WHAT IS NEEDED —
Scan the entries that follow for the word "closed", then report every line in which it appears.

INPUT DATA —
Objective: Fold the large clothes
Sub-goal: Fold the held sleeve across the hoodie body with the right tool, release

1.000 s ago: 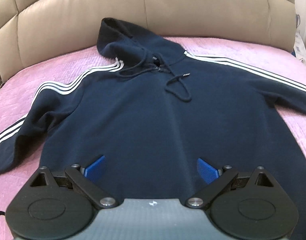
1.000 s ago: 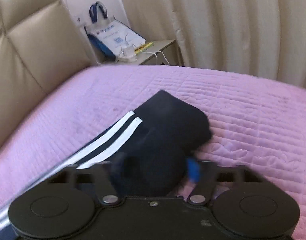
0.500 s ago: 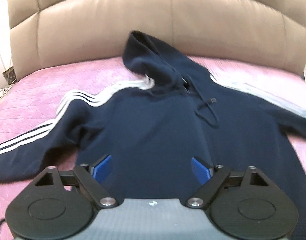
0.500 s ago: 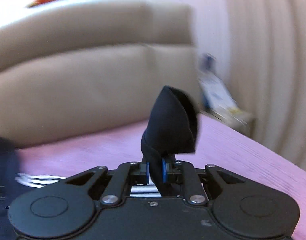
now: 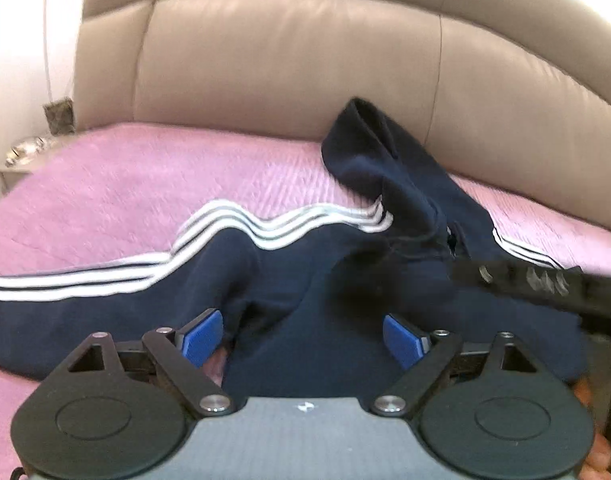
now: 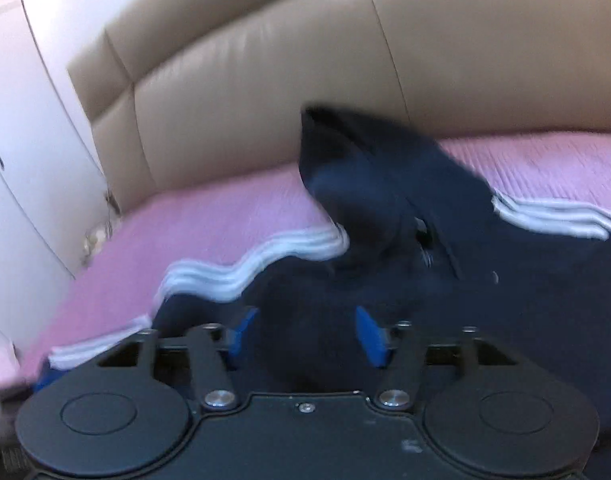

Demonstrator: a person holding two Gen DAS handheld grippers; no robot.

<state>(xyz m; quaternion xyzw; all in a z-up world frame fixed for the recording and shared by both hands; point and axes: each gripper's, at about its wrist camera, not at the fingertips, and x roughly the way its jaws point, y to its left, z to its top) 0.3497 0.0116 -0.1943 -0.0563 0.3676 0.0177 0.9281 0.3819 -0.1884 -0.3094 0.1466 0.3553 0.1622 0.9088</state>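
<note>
A navy hoodie with white sleeve stripes lies on the pink bedspread, its hood propped against the headboard. My left gripper is open and empty, low over the hoodie's body near the left armpit. The right gripper's black body crosses the hoodie at the right in the left wrist view. In the right wrist view the right gripper is open over the hoodie's chest, below the hood. Both views are motion-blurred.
A beige padded headboard runs along the far side of the bed. A small bedside table with objects stands at far left. White cupboard doors are at left in the right wrist view.
My right gripper has let go of the sleeve cuff, opened and swung over the hoodie's chest. My left gripper has shifted left toward the left sleeve, still open.
</note>
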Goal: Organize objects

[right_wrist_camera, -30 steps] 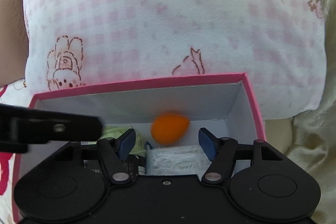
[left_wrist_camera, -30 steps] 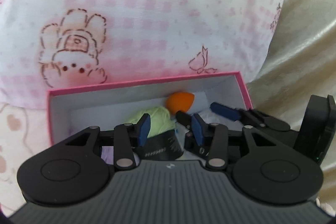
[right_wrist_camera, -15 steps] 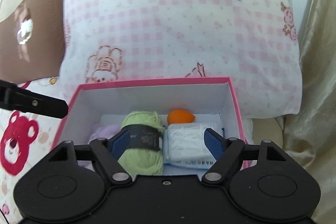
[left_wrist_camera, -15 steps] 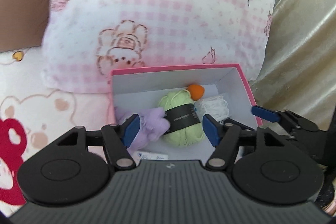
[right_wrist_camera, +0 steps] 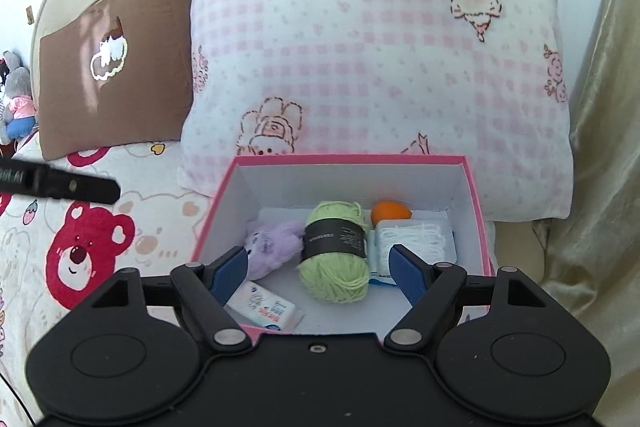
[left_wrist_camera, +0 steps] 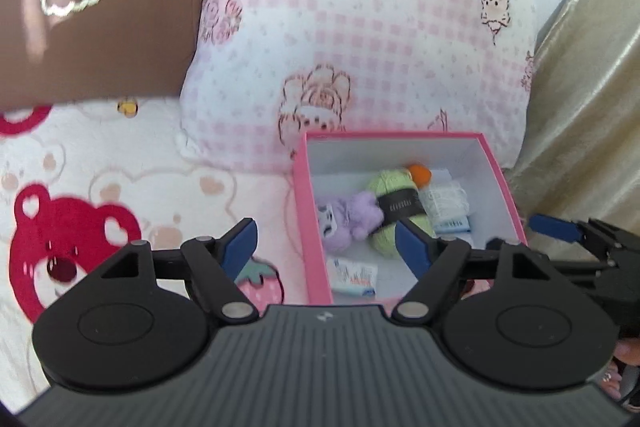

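Pink box [right_wrist_camera: 478,211]: set on the bear-print bedspread [right_wrist_camera: 132,223], its far wall against the checked pillow [right_wrist_camera: 360,67]; white inside, open-topped; judged light and stiff enough to be taken by a wall.

Contents, left to right: purple plush [right_wrist_camera: 272,243], soft, to be pinched at the body; green yarn ball [right_wrist_camera: 336,259] with a dark paper band, touching the plush; judged light and springy, best gripped across the banded middle, since loose strands may snag; white cord packet [right_wrist_camera: 416,241] just right of the yarn, flat, its film wrap probably slippery; orange item [right_wrist_camera: 390,213] at the far wall behind the packet, smooth and rounded, likely to roll; small white pack [right_wrist_camera: 264,309] at the near left corner, flat, to be taken by its edges.

Left gripper [left_wrist_camera: 326,247]: held above the box's near left wall; jaws opening; nothing held between them.

Right gripper [right_wrist_camera: 318,273]: held above the box's near edge; jaws spread wide; nothing pressed, the yarn seen beyond them only.

Brown cushion [right_wrist_camera: 116,67]: far left, apart from the box.
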`<move>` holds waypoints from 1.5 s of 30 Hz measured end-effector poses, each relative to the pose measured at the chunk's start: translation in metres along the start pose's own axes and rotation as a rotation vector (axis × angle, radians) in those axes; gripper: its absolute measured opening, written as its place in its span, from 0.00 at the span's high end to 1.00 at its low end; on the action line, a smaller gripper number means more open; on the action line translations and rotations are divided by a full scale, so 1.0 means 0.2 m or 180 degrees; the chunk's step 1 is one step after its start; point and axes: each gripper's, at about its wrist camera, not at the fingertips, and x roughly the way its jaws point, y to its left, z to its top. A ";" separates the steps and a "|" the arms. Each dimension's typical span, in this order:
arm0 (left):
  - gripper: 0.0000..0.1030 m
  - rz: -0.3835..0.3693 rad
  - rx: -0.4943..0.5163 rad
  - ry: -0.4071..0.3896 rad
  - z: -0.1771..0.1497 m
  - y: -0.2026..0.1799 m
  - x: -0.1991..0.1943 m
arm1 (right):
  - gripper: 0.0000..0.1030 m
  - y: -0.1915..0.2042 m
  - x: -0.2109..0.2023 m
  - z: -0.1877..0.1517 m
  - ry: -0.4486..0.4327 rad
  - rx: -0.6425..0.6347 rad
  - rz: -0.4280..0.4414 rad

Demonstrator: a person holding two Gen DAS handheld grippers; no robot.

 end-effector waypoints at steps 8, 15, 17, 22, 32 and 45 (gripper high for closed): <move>0.27 0.0161 0.0032 0.0099 -0.14 0.05 -0.12 | 0.20 0.18 -0.11 -0.03 0.0063 -0.0132 0.0090; 0.26 0.0118 0.0017 0.0045 -0.21 0.14 -0.29 | 0.20 0.26 -0.16 -0.04 0.0085 -0.0137 0.0017; 0.26 0.0091 -0.0002 0.0072 -0.25 0.17 -0.30 | 0.20 0.29 -0.18 -0.05 0.0054 -0.0176 -0.0009; 0.26 0.0130 -0.0135 0.0140 -0.32 0.24 -0.28 | 0.12 0.32 -0.21 -0.07 0.0029 -0.0134 0.0004; 0.17 0.0470 -0.0111 0.0186 -0.38 0.30 -0.25 | 0.10 0.40 -0.16 -0.15 0.0258 -0.0164 -0.0064; 0.04 0.0528 -0.0013 0.0167 -0.43 0.28 -0.24 | 0.10 0.43 -0.11 -0.17 0.0436 -0.0128 -0.0042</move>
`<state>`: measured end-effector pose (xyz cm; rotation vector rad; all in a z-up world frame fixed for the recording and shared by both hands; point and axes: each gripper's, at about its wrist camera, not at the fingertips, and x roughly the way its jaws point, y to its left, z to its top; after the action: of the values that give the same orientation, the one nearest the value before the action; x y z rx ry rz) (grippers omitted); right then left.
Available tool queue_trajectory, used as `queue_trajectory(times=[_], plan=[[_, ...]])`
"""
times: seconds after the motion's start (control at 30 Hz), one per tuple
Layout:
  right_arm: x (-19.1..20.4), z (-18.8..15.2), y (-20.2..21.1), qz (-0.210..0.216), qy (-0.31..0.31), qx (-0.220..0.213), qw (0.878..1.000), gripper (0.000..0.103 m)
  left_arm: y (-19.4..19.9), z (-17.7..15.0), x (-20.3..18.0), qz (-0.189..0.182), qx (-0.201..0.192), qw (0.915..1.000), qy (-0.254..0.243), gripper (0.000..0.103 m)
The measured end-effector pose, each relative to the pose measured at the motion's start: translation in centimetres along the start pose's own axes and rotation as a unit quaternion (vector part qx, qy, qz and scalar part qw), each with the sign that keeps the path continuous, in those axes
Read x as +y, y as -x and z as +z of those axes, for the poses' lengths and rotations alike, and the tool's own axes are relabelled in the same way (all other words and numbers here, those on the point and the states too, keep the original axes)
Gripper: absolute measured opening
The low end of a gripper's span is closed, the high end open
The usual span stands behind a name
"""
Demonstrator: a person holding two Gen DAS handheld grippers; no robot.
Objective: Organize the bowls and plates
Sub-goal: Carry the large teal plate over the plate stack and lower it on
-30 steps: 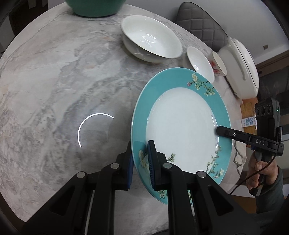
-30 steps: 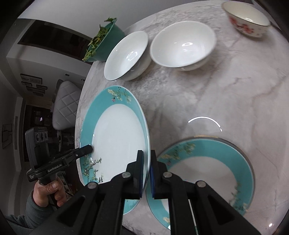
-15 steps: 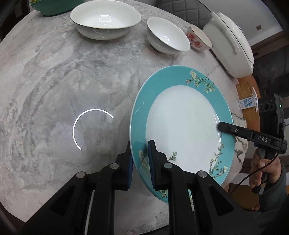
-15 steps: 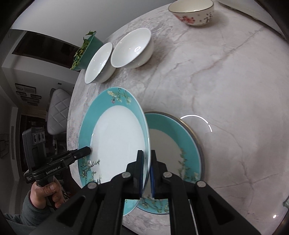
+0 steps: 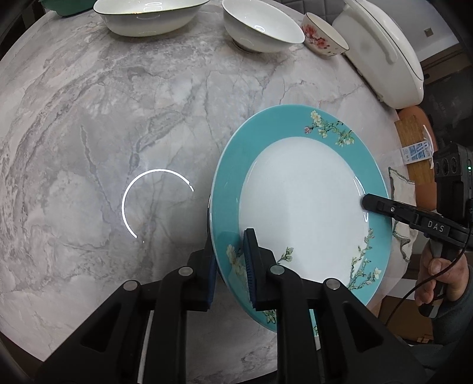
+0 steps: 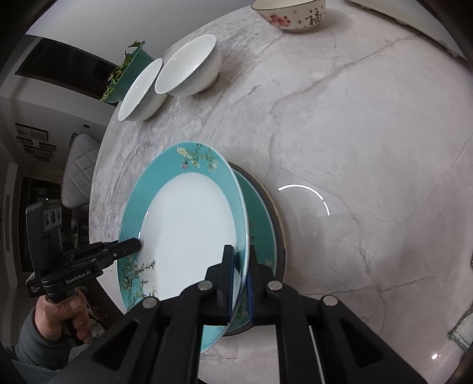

EXERCISE OUTPUT —
 end-effector waypoints at steps 8, 15, 17, 22, 32 and 45 (gripper high for closed): <move>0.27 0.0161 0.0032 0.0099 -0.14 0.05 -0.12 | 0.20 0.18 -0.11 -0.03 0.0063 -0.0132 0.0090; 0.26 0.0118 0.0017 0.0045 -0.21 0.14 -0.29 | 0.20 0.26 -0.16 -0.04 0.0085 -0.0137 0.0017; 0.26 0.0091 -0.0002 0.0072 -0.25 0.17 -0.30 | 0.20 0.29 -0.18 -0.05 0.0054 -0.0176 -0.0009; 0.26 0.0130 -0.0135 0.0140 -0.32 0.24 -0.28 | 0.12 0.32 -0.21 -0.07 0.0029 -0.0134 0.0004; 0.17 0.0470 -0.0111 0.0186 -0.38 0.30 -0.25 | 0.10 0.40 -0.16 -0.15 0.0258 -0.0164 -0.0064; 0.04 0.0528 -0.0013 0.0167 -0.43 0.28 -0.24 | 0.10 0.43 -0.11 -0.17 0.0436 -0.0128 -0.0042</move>
The low end of a gripper's span is closed, the high end open

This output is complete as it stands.